GWAR's Halloween Haunting Grounds
As Oderus Urungus -- lead singer of the world's most notorious heavy-metal satirists -- he's a playfully terrifying billion-year-old alien warrior. But the man behind the mask acknowledges that his home state of Virginia's bloody history may have helped shape his dark-comic vision.
I love Halloween so much that I figured out a way to celebrate it every day. All I had to do was 1) swear my allegiance to a bunch of intergalactic mutants and 2) agree to spend 90% of my life criss-crossing the country on a tour bus….Confused yet?
Don’t be, as there is a perfectly good explanation. Well, perhaps "good" isn't the most-fitting word, actually, as the explanation rises from deep below the blood-soaked soil of my home state of Virginia.
Let's pick up the story 25 years-or-so ago, when a bunch of art students at Virginia Commonwealth University (you know, Richmond’s VCU -- last year’s NCAA basketball dark horse?) came up with an idea that would one day transmute into the world’s premiere shock-rock comedy/horror band, the mighty GWAR.
And when you’re in GWAR -- especially when your alter ego is their hulking chaos-demon lead singer, Oderus Urungus -- every day is indeed Halloween. In fact, every day is Halloween so bad that when the real Halloween comes around, GWAR dresses up like humans. (Oderus enjoys dressing up like renowned TV quizmaster Alex Trebek -- before he shaved off his mustache.)
I completely blame my home state for the creation of the most notorious (and disgusting) band in rock history. Virginia has a history nurtured by fear, shock and disgust. I grew up in Northern Virginia and the endless, dreary suburbs that encircle our nation’s capitol. Some of the earliest memories I have are of undergoing terrifying drills at school for the possible event of Washington, D.C. being vaporized by a nuclear attack. “Duck and Cover” was a classroom reality for me, though even at that tender age I realized that my desk would afford me little protection from a searing wave of nuclear plasma.

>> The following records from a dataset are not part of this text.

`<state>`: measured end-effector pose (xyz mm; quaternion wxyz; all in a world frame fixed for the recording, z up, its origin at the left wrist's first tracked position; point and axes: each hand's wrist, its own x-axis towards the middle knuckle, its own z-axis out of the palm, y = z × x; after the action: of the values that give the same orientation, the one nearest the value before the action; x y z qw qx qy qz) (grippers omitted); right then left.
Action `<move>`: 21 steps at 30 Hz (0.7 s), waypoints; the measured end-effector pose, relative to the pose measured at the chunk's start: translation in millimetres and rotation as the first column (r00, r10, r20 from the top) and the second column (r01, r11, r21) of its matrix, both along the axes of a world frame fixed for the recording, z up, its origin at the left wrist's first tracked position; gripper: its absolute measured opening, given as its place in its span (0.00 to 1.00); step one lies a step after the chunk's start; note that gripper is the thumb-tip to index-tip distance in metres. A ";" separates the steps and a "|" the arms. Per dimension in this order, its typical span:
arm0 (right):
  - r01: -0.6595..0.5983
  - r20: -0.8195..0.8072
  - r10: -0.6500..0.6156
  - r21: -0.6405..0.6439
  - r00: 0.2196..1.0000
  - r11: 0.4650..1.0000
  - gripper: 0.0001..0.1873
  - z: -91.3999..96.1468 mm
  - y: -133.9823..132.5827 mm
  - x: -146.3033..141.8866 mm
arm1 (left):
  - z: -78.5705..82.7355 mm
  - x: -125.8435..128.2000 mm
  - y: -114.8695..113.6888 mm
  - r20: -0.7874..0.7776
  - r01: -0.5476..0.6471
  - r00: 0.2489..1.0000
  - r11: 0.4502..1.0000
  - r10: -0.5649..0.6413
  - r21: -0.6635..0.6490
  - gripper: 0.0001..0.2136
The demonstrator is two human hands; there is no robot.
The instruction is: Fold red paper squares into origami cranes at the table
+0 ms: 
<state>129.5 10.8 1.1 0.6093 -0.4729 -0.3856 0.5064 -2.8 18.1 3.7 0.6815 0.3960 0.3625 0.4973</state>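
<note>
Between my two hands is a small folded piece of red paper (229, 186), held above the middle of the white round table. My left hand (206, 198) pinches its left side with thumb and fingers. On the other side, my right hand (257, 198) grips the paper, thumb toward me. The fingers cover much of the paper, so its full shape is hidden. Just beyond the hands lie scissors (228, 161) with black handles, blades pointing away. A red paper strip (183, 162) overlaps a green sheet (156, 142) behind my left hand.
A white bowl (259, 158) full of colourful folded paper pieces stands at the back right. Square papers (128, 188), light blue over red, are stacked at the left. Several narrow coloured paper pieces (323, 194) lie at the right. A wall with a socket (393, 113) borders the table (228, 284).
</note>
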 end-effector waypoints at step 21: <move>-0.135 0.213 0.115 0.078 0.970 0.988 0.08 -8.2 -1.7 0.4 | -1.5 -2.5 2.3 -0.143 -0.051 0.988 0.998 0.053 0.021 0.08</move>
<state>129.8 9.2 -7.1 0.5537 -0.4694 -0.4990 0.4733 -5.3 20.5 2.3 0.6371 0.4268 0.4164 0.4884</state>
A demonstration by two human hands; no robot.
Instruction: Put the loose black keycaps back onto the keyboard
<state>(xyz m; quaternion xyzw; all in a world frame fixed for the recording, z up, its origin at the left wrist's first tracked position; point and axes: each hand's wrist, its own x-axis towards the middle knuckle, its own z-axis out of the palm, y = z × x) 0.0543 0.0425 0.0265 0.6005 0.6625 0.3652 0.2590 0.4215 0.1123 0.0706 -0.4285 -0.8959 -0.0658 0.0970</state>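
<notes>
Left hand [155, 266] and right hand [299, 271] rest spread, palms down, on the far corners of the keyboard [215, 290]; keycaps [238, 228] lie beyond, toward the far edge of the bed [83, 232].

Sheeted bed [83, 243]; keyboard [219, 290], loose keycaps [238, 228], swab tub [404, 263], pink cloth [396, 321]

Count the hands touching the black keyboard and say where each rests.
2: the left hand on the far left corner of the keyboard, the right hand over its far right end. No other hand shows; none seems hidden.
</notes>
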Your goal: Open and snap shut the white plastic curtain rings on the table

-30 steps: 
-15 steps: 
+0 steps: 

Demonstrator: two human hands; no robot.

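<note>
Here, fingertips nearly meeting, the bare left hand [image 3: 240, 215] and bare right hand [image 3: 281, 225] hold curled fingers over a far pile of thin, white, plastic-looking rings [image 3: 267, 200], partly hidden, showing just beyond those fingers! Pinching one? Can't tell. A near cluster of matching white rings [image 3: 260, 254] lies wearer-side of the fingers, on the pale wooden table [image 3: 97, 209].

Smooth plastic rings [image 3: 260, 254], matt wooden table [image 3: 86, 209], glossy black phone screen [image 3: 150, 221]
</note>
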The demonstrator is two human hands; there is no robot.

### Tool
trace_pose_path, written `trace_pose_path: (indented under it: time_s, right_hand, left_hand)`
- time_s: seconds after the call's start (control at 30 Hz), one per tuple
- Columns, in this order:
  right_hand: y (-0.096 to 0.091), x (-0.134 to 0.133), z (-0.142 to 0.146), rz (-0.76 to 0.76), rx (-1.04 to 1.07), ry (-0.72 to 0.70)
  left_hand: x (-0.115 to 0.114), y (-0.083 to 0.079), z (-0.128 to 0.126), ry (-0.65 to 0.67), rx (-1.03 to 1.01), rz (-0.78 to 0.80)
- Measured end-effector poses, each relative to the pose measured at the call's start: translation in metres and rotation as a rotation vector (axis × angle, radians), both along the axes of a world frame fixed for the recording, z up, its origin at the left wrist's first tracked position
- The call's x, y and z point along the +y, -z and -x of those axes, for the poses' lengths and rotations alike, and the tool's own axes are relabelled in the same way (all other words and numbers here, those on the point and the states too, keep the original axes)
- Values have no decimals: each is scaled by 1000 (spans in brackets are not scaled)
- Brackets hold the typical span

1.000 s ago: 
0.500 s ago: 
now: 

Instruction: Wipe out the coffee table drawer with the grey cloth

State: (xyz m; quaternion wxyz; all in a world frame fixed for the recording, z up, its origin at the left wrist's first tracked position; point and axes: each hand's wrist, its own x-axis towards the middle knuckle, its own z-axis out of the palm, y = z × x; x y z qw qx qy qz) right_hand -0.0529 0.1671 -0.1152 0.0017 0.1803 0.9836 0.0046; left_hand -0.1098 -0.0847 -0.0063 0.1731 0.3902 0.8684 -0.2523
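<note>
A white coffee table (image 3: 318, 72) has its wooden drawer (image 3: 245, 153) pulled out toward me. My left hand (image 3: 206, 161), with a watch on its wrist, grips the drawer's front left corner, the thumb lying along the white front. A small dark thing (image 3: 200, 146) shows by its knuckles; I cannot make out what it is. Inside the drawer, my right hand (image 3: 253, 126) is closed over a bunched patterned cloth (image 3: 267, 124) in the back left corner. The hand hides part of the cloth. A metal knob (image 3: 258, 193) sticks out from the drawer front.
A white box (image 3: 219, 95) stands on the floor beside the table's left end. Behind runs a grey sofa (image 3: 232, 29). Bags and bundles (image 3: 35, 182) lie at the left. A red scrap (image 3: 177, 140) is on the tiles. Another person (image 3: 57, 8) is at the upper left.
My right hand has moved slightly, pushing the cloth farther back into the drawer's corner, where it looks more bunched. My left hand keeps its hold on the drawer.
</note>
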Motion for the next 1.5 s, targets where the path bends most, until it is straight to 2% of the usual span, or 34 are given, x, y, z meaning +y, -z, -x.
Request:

Also lurking in the area was “The Bunny Man,” a local adult male (we hoped) that took to dressing up like a rabbit, carrying a large hatchet and accosting local lover’s lanes. The police distributed a sketch of the fiend, and the frightening depiction gave me many more vivid nightmares than did the fact that he might actually exist. Bomb-happy President Reagan didn’t do a lot to assuage any of my fears. When I packed up to attend art school in comparatively rural Richmond, I was more than happy to leave the proximity of our nation’s capitol/potential nuclear pothole.
But what I soon found out was that Richmond, despite it not being pre-programmed into the payloads of Russky warheads, was nevertheless a scary locale. Richmond -- especially the art school at VCU -- was a magnet for all of Virginia's malcontents who couldn’t afford to go to school out-of-state and who refused to drift into the military. The combustible combination of unhappy youth and a history as dark and creepy as any Southern locale created a gloomy, gothic atmosphere, which makes it a logical place to celebrate Halloween -- or to form an internationally notorious heavy-metal band.

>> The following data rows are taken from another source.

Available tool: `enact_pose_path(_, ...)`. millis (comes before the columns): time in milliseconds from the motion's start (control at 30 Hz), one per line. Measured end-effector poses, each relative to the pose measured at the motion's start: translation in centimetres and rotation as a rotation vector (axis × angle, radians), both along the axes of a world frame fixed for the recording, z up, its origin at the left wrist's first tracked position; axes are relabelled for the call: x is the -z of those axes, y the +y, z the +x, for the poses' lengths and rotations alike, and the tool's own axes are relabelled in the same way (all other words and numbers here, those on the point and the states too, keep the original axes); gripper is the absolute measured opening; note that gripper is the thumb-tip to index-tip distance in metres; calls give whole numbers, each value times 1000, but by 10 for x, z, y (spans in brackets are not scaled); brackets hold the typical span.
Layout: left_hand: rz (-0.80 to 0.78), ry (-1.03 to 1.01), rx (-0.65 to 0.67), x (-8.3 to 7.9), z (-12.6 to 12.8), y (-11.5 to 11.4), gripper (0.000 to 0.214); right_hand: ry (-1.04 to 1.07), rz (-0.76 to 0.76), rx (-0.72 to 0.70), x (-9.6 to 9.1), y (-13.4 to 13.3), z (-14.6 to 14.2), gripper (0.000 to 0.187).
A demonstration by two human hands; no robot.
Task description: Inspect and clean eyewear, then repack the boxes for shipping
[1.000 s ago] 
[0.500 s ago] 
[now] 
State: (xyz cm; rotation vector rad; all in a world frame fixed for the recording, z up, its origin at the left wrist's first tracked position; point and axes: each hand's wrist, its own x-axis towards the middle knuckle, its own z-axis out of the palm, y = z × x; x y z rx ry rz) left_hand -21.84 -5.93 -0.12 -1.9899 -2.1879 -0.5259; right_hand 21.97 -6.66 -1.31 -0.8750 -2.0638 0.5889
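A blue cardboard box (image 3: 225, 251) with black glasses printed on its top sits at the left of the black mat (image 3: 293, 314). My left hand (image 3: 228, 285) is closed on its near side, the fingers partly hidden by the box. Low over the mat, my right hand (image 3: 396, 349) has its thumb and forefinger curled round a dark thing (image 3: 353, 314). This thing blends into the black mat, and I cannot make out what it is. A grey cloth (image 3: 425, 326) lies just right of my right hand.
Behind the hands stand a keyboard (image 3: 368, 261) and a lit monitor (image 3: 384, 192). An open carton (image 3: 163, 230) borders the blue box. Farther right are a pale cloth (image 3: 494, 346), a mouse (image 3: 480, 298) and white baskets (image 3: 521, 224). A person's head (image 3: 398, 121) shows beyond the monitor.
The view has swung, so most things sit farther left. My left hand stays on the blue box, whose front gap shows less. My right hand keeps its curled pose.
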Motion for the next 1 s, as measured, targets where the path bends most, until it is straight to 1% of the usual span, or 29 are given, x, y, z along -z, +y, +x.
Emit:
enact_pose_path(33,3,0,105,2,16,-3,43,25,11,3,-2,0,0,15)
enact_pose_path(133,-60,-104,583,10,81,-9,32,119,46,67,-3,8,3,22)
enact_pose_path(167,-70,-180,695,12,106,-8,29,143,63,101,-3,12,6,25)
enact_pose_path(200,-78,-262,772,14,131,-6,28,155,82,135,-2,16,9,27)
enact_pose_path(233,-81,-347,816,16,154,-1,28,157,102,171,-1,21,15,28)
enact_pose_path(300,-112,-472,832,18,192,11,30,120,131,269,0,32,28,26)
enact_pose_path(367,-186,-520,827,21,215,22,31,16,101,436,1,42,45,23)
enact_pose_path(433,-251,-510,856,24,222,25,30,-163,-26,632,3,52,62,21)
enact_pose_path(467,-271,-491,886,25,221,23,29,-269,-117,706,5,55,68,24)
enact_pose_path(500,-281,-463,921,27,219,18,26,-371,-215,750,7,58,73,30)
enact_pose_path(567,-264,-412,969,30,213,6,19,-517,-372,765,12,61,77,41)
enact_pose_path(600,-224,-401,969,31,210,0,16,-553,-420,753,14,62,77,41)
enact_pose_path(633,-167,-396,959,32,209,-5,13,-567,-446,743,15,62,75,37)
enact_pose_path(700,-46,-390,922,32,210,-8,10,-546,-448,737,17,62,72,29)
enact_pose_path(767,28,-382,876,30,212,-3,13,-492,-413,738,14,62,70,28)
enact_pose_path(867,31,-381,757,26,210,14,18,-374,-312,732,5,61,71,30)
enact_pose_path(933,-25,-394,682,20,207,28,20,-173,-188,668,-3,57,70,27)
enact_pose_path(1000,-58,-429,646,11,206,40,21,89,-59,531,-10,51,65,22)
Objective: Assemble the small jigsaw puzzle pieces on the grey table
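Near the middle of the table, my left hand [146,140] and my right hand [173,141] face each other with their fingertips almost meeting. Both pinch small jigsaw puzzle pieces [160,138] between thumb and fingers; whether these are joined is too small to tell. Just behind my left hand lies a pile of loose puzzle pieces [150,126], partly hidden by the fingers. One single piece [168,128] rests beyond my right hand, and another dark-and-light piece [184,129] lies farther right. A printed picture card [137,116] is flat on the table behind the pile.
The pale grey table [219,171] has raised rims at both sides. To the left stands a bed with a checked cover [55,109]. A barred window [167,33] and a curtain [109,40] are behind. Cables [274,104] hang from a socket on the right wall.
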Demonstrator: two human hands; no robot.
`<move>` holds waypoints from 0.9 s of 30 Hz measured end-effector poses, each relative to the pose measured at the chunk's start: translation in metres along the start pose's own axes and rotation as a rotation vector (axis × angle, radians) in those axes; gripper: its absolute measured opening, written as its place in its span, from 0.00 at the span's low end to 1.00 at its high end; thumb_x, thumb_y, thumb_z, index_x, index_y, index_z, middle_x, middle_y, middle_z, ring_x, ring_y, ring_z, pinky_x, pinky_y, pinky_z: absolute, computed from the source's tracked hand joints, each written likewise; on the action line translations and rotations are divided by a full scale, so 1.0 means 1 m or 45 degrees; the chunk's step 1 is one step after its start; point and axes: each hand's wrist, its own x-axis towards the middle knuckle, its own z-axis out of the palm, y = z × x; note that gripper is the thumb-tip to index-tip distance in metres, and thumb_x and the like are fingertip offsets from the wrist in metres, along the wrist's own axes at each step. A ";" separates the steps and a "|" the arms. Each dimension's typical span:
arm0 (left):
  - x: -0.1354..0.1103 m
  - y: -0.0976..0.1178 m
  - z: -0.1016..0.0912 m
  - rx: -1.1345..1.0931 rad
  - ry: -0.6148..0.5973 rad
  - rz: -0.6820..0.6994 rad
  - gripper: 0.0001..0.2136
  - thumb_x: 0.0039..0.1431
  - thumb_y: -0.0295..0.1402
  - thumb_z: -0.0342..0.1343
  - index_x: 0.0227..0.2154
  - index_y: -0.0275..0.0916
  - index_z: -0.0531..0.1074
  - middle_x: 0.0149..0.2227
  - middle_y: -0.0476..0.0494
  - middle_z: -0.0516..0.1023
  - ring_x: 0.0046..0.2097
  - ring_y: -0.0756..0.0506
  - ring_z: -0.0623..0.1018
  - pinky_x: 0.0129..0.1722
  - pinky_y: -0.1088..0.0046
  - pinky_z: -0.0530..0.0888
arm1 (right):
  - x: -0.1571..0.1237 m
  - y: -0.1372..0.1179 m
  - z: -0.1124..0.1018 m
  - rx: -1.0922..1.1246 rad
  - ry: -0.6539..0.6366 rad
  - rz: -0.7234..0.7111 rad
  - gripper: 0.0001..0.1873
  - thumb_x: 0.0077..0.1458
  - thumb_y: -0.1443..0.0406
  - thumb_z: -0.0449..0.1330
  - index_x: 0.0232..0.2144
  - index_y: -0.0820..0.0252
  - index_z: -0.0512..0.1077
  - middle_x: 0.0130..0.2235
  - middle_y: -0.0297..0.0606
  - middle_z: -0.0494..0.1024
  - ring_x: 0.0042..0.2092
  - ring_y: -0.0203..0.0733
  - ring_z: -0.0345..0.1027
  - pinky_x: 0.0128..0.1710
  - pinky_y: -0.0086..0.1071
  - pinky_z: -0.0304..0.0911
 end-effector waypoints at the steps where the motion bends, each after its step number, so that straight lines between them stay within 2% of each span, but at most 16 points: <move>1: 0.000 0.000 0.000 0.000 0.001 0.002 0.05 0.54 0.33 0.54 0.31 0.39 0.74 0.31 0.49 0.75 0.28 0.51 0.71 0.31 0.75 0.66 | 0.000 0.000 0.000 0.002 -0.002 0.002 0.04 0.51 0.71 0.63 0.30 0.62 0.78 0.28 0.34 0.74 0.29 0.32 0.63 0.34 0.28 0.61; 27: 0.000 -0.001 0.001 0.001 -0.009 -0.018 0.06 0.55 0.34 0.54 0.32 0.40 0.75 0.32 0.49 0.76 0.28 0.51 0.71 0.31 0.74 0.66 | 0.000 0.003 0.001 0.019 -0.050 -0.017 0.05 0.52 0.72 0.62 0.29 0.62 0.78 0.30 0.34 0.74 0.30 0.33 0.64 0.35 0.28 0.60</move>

Southern cities are usually good candidates for Halloween settings, in that they always seem to be rife with back stories involving ghosts, hauntings and the occasional axe-murderer. Richmond has the added dubious bonus of an alleged curse cast by the Native Americans who got kicked out of the area by our somewhat genocidal forefathers. The specifics of the malediction are a little murky, but nobody would disagree that, in many ways, Richmond seems like a cursed town -- in no small part thanks to its genius decision to declare itself the capitol of the Confederate States of America. That unfortunate choice led to the city being reduced to rubble by its own people as it was burned in the face of the approaching Union troops.

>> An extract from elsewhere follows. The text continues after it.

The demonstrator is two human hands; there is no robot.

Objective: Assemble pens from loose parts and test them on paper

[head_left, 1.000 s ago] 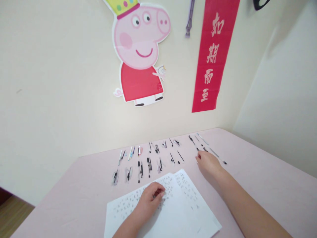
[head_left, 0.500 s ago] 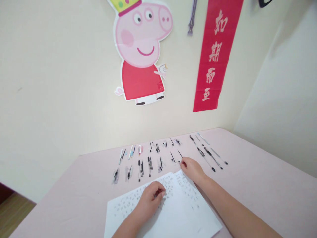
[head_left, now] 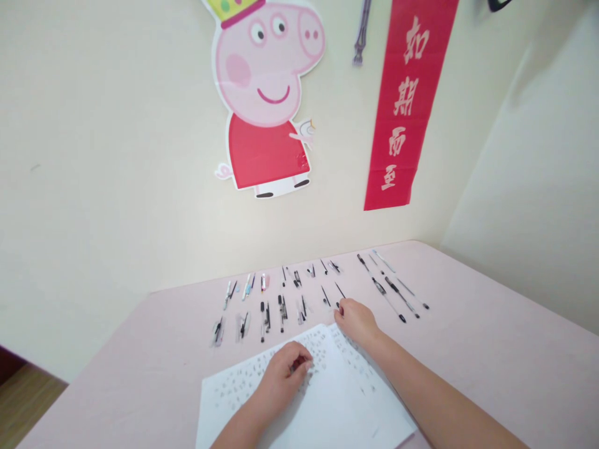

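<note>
My left hand (head_left: 284,373) rests on the white sheets of paper (head_left: 327,405) covered in small handwriting. Its fingers are curled under, and whatever they may hold is hidden. My right hand (head_left: 357,320) lies at the far edge of the paper. Its fingertips are bent together and touch the table by a thin black pen refill (head_left: 339,290) and a small dark piece; what they pinch is too small to tell. Rows of taken-apart pens (head_left: 282,308) lie just beyond both hands.
The pink table (head_left: 491,349) stands in a wall corner. Three whole black pens (head_left: 395,294) lie at the right of the rows, and white and blue pens (head_left: 238,289) at the left. A cartoon pig cut-out (head_left: 266,100) and a red banner (head_left: 402,106) hang on the wall.
My right hand has moved left, from the whole pens at the right to the refill by the paper's far edge. My left hand has stayed on the paper.
</note>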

Obviously, the Civil War had a huge and disturbing effect on Virginia, and many of its bloodiest battles were fought around Richmond. For years, the city eluded the efforts of Union troops trying to take it, efforts that led to devastation in both camps. Early in the morning of June 3rd, 1864, a little hamlet named Cold Harbor, just north of the city, was witness to one of the most appalling incidents in the war -- or in the history of modern warfare. Union general and future 50-dollar-bill frontman Ulysses S. Grant ordered a frontal assault on rebel lines, and his troops marched into what became a meat-grinder of musket and cannon fire, killing thousands of men. The mayhem stopped only when the heaps of corpses prevented the soldiers from advancing any further. It’s hard not to feel the presence of ghosts when you stand in the same spot where countless numbers of young men met a violent, grisly death.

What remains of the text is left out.